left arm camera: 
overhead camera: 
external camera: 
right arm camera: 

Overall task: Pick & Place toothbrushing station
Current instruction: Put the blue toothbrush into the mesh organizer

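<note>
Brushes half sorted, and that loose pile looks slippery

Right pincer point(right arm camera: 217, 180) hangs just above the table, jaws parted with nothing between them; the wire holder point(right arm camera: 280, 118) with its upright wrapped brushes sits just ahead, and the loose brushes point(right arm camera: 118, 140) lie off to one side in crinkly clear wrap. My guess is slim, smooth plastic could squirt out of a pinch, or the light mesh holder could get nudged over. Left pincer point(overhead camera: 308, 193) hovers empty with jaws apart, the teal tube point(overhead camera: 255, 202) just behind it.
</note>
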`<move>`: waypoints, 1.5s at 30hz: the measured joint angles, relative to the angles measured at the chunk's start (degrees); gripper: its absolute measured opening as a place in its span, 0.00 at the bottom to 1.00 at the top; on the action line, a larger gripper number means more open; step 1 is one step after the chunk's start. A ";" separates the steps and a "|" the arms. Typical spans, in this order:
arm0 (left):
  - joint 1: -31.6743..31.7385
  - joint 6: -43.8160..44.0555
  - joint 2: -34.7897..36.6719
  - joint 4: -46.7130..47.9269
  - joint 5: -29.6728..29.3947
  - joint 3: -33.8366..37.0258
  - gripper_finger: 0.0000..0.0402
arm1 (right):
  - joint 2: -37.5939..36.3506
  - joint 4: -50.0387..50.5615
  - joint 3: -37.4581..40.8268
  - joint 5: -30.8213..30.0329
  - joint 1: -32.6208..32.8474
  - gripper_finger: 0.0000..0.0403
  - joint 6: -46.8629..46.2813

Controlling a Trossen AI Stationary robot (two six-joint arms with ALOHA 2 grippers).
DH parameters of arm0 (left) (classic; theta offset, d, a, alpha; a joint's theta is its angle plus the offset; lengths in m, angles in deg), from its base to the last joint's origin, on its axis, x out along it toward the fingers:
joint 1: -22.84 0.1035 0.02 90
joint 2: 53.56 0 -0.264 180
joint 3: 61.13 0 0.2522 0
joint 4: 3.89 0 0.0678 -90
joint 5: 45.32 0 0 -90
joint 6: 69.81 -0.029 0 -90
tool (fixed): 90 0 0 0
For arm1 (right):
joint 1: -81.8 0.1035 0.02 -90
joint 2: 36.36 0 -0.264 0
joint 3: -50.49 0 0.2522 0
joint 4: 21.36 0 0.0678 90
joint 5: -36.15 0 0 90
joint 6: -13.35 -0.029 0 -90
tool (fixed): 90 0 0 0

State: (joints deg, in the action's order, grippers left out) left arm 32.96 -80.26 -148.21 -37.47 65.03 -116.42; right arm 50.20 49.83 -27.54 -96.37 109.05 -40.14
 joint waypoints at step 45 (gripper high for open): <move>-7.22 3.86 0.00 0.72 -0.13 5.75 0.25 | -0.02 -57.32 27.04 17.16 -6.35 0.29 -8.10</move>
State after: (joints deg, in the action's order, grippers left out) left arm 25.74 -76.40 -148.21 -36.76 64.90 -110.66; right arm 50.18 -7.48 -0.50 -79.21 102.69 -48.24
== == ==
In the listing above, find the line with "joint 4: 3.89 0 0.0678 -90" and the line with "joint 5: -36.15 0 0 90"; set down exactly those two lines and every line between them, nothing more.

joint 4: 3.89 0 0.0678 -90
joint 5: 45.32 0 0 -90
joint 6: 69.81 -0.029 0 -90
tool (fixed): 90 0 0 0
For arm1 (right):
joint 1: -81.8 0.1035 0.02 -90
joint 2: 36.36 0 -0.264 0
joint 3: -50.49 0 0.2522 0
joint 4: 21.36 0 0.0678 90
joint 5: -36.15 0 0 90

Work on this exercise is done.